А вот за пределами трех-четырех рядов, где сидели люди, принадлежавшие к «внутреннему кругу», бушевало и шумело море восторженных приверженцев: исполненные преданности и веры, теснились там ремесленники, зеленщики, рабочие, среди них — много людей религиозных, с кипами на головах, пришедших прямо из синагоги после утренней молитвы, чтобы послушать своего героя, своего военачальника, господина Бегина. Это были те, кто жил трудно, был одет бедно, но кого обуревала жажда справедливости, у кого было горячее сердце и неистовый темперамент, это были люди, легко приходящие в восторг, легко взрывающиеся аплодисментами и криками одобрения.
Перед началом собрания пели песни движения Бетар, а в конце — гимн Бетара и национальный гимн. Сцена зала «Эдисон» была украшена национальными флагами, гигантской фотографией Зеева Жаботинского, на ней стояли, выстроившись в линейку юноши Бетара — во всей красе их униформы и черных галстуков. Это возбуждало во мне желание поскорее вырасти и стать одним из них, тем более что их лозунги потрясали мое сердце: «Смерть или победный удар — Йодефет, Масада, Бетар!» Или: «Если я забуду тебя, Иерусалим, пусть отсохнет десница моя!» И еще: «В крови и огне Иудея пала — в крови и огне Иудея восстанет!»
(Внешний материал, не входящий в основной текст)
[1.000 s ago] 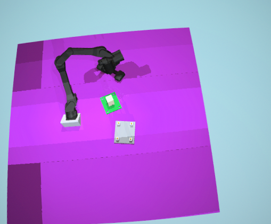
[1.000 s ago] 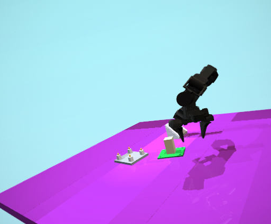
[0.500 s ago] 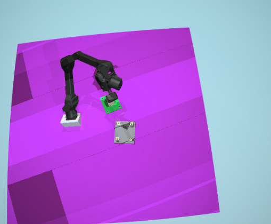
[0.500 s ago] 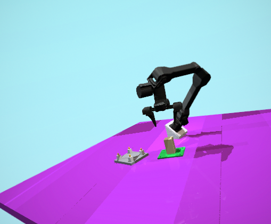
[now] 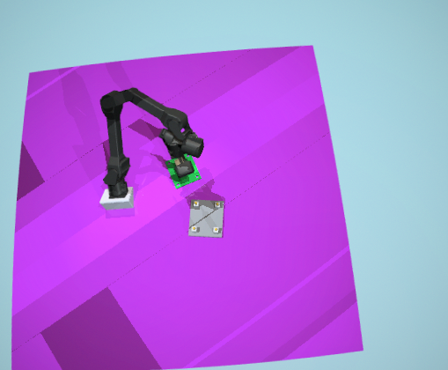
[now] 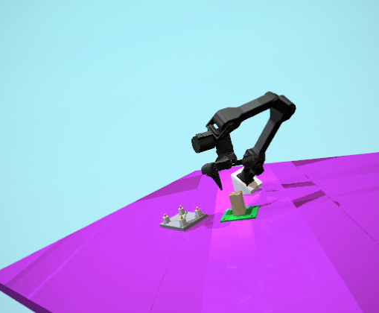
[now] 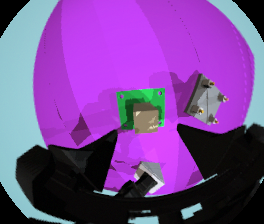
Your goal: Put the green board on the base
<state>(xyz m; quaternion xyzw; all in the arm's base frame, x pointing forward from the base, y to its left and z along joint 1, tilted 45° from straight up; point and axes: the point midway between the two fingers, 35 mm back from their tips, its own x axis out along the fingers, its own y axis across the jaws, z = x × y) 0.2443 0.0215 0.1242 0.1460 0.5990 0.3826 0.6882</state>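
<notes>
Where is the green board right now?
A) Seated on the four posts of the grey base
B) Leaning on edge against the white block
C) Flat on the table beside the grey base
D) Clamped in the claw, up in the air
C: the green board lies flat on the table, a strip of purple separating it from the grey base.

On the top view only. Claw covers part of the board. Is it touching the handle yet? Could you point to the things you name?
Observer: No. Exterior view shows the claw (image 7: 147, 129) above the handle (image 6: 237, 203) (image 7: 146, 120), with a gap between them.
Operator: Fingers open or shut? Can't see from here.
Observer: Open. Wrist view has the two fingers wide apart, nothing between them.
Operator: And the handle's shape?
Observer: Exterior view: a tan block standing upright on the green board (image 5: 190, 179) (image 6: 252, 213) (image 7: 133, 94), taller than it is wide.
</notes>
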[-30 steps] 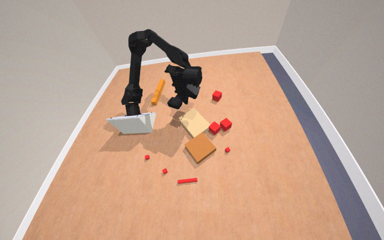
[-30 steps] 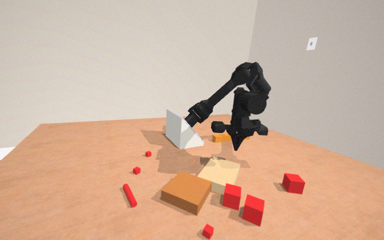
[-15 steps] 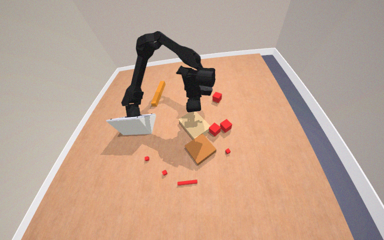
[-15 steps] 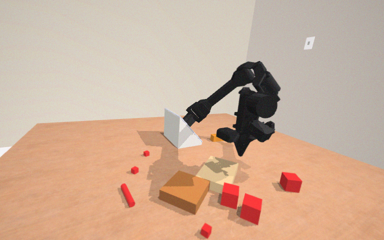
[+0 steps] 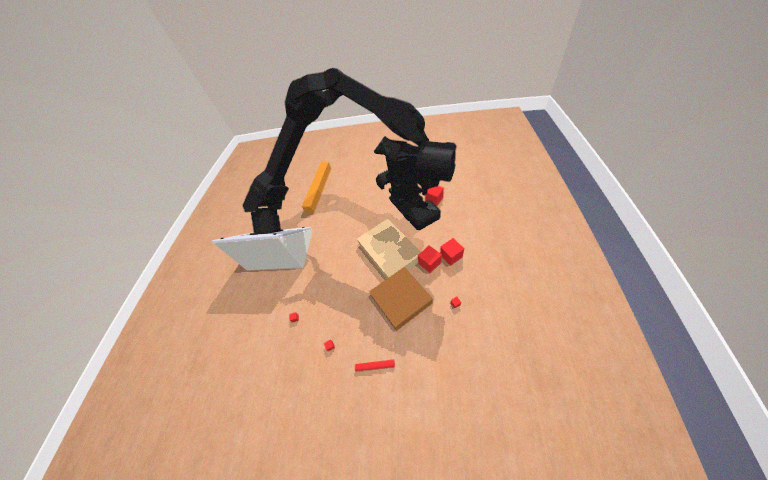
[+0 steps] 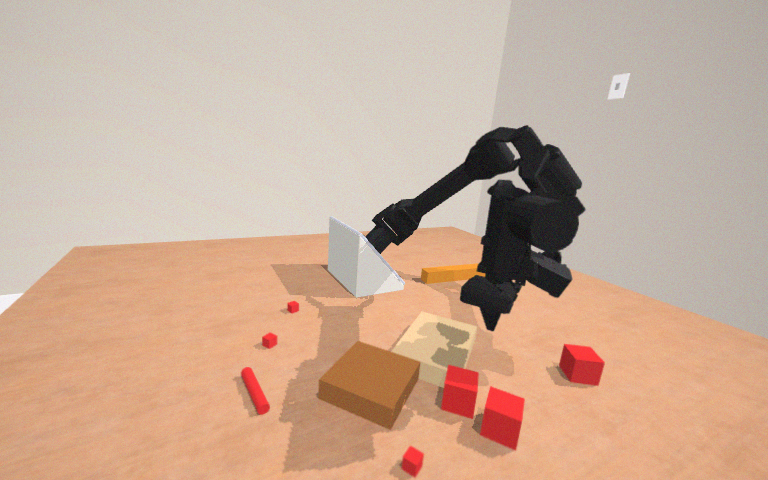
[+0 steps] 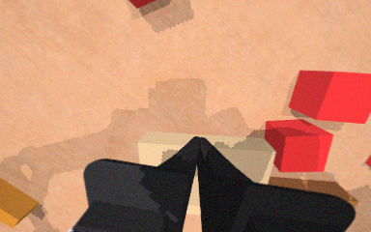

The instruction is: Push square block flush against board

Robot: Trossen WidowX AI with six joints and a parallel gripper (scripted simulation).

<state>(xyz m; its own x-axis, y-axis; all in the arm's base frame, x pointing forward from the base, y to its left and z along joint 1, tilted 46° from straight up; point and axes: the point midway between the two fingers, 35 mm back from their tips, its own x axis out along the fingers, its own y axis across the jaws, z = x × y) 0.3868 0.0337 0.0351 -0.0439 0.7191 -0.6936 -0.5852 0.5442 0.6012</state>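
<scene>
The brown square block (image 5: 400, 298) (image 6: 370, 370) (image 7: 309, 188) lies flat, with one side along part of the near end of the pale board (image 5: 376, 243) (image 6: 416, 333) (image 7: 150, 152). The block is offset sideways along that end, so its corners are not even with the board's. Whether a thin gap lies between them I cannot tell. My gripper (image 5: 418, 225) (image 6: 491, 327) (image 7: 199, 142) is shut and empty. It hangs above the table on the board's far right side, clear of both parts, and its shadow falls on the board. In the wrist view the fingers hide part of the board.
A red cube (image 5: 429, 259) (image 6: 459, 391) (image 7: 305, 147) is close against the board's right corner. Another (image 5: 452, 251) (image 6: 502, 418) (image 7: 338, 97) stands beyond it, a third (image 5: 434, 195) (image 6: 581, 364) farther back. An orange bar (image 5: 316, 187) (image 6: 447, 273) lies behind. A red rod (image 5: 374, 365) lies in front.
</scene>
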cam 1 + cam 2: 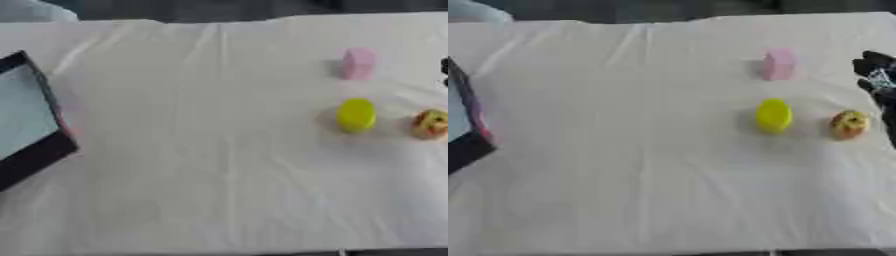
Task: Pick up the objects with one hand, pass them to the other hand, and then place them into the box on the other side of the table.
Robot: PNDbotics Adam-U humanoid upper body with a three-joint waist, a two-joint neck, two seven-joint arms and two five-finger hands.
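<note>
White cloth (201,150), yellow piece (356,115) standing on it as landmark, pink block (358,63) beyond it, red-and-yellow piece (430,124) just right of it, box (31,125) far left at the edge, right hand (877,75) right of the block – fingers indistinct, cannot tell.

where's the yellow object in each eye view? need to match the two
Left eye view: yellow object, right of centre, on the white cloth.
Right eye view: yellow object, shifted a little further left.
Shared landmark: the pink block stands just beyond it, slightly to its right, in both.
</note>
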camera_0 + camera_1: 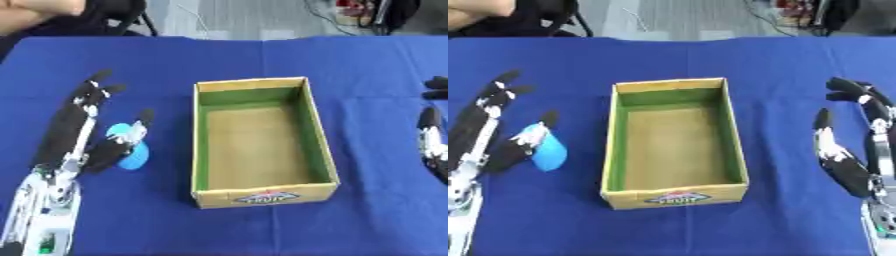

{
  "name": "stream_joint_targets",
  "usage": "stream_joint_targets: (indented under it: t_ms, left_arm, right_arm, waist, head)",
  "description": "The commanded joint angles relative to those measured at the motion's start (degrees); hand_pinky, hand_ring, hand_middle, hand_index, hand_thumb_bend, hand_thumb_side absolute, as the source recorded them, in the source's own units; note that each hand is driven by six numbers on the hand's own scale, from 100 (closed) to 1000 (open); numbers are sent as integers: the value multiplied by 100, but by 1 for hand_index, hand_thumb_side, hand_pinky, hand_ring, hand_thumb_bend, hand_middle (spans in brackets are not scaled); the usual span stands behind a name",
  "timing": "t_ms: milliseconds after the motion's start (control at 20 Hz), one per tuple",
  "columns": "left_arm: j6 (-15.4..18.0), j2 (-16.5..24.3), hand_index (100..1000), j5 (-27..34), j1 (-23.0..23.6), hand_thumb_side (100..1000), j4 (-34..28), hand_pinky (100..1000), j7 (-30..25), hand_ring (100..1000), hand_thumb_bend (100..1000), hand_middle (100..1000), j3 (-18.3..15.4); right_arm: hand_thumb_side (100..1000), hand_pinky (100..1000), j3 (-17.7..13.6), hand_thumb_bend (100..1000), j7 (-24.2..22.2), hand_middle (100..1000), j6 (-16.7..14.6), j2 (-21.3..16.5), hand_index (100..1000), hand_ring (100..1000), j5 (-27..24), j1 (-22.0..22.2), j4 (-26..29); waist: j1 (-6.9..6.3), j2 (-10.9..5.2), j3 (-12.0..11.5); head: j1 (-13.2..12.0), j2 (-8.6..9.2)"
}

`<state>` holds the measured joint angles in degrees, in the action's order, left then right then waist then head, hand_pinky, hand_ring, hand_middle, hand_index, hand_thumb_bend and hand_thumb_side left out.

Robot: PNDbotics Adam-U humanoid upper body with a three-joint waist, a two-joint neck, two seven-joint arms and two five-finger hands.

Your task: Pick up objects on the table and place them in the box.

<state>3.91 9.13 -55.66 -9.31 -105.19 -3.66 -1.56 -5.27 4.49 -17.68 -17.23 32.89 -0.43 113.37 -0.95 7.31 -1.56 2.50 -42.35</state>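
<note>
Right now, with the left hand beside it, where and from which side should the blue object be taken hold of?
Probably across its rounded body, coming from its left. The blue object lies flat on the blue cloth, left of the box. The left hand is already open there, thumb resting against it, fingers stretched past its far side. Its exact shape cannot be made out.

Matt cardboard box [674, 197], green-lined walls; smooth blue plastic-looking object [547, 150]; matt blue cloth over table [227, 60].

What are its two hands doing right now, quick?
Left hand: open, fingers straight, thumb beside the light blue object, not gripping it.
Right hand: open, holding nothing.
</note>
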Motion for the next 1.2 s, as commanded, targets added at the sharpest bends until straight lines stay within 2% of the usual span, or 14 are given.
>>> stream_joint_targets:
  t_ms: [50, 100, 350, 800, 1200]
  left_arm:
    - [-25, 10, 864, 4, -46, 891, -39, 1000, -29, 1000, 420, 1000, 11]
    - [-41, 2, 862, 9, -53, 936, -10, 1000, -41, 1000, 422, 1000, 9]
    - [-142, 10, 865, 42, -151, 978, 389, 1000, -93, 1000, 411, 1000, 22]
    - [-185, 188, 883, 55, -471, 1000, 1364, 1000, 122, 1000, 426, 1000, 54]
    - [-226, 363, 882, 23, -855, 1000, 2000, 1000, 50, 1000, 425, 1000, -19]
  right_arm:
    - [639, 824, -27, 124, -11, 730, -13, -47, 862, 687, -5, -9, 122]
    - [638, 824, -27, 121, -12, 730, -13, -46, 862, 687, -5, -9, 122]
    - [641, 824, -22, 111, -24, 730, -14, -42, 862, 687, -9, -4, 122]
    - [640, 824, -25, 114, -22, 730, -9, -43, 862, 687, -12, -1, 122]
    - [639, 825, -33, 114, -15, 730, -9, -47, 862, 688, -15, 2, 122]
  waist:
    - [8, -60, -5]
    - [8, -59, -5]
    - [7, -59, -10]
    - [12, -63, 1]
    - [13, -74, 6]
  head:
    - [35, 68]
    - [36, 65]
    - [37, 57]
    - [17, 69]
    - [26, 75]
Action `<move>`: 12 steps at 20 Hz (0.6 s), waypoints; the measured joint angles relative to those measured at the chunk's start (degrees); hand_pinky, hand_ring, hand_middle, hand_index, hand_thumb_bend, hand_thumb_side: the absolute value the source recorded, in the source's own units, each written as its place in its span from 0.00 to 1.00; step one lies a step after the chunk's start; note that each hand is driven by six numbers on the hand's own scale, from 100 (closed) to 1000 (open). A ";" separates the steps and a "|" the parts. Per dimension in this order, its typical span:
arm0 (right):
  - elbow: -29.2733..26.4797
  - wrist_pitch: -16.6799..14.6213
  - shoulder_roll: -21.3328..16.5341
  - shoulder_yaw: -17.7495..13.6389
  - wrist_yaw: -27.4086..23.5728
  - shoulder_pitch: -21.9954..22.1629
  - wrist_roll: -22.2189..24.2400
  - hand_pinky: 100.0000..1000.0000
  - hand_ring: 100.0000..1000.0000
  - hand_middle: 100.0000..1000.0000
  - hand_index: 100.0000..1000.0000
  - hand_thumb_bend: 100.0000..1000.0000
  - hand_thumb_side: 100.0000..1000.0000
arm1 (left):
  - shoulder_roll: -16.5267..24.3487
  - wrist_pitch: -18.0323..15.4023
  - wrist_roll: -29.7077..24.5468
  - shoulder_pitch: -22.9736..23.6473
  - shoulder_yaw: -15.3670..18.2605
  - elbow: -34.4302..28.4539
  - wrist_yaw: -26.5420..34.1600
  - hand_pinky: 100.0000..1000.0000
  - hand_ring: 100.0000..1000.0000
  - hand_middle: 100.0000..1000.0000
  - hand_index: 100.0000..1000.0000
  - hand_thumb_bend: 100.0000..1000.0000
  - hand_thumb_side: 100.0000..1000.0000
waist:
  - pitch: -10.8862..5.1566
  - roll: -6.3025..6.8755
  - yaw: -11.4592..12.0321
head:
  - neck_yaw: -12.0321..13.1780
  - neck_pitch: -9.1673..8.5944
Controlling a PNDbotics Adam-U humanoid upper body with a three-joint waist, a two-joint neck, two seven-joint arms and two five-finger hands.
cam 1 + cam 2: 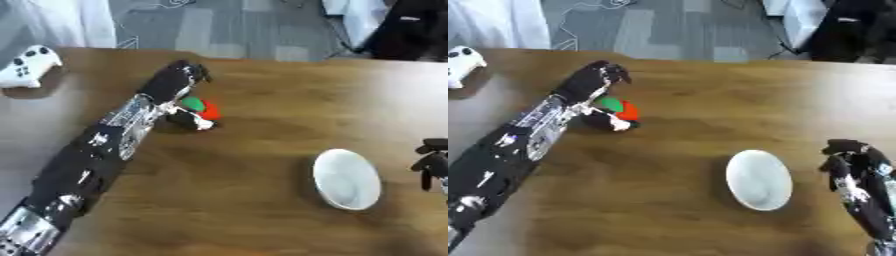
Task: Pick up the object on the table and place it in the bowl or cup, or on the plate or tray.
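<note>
Surface: wooden table [245, 210], brown; grey carpet beyond its far edge. We take the white plate [347, 179] as our landmark.

Plate: oval, white, nothing on it; lies on the table's right half.

Object: small red and green object [201, 107], well to the plate's left and farther from us, apparently at table level. We cannot make out what it is.

Left hand [179, 82]: reached far to the plate's left, over the object. Its fingers curl down round the red and green object, thumb tip below it; we read this as a grasp being closed, though whether the object is lifted we cannot tell.

Right hand [852, 159]: just to the plate's right, idle, fingers relaxed and hanging, holding nothing.

Controller: white game controller [28, 66], far left of the plate, near the table's far corner; no part of the task.

Progress: early, in our judgement. Object reached and gripped; lifting, carrying across to the plate and releasing there remain.
</note>
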 measured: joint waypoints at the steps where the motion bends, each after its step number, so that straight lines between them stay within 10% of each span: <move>1: 0.01 0.00 0.00 0.00 -0.07 -0.07 0.01 0.13 0.40 0.52 0.68 0.42 0.53 | -0.15 -0.15 0.23 -0.16 0.00 0.36 -0.24 0.90 0.68 0.73 0.76 0.56 0.46 | 0.19 0.01 -0.06 | 0.11 -0.01; 8: 0.16 0.07 -0.19 0.02 -0.49 -0.55 0.35 0.13 0.40 0.52 0.68 0.42 0.53 | -0.96 -0.59 1.33 -1.20 0.28 2.20 -0.44 0.91 0.67 0.69 0.71 0.48 0.28 | 0.88 0.12 -0.66 | 0.33 -0.01; 12: 0.31 0.05 -0.45 0.02 -0.64 -0.70 0.40 0.13 0.40 0.52 0.68 0.42 0.52 | -1.78 -0.83 1.63 -1.40 0.27 2.55 -0.44 0.85 0.50 0.56 0.62 0.39 0.12 | 1.09 0.15 -0.83 | 0.33 0.03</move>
После двух-трех речей «для разминки», произнесенных лидерами иерусалимского отделения движения Херут, сцену вдруг покинул весь президиум. Юноши Бетара тоже ушли со сцены, печатая строевой шаг. Глубокая, едва ли не религиозная тишина опустилась на зал «Эдисон», словно прошелестели над ним неслышные крылья. Все глаза напряженно вглядывались в пространство пустой сцены, едва заметная щель образовалась на миг между двумя крыльями бархатного
Несколько секунд он стоял неподвижно, склонив голову и опустив плечи, словно хотел сказать: «Я из малых сих, недостоин этого обожания». А может, вспомнился ему Бялик: «Унизилась до праха земного душа моя под ношей вашей любви». Затем распростер он руки, словно благословляя собравшихся, смущенно улыбнулся, успокоил зал и начал неуверенным голосом, будто начинающий актер, испытывающий страх пред публикой:
— Доброй субботы всем собравшимся, моим братьям и сестрам. Сынам моего народа. Иерусалимцам, жителям святого вечного города.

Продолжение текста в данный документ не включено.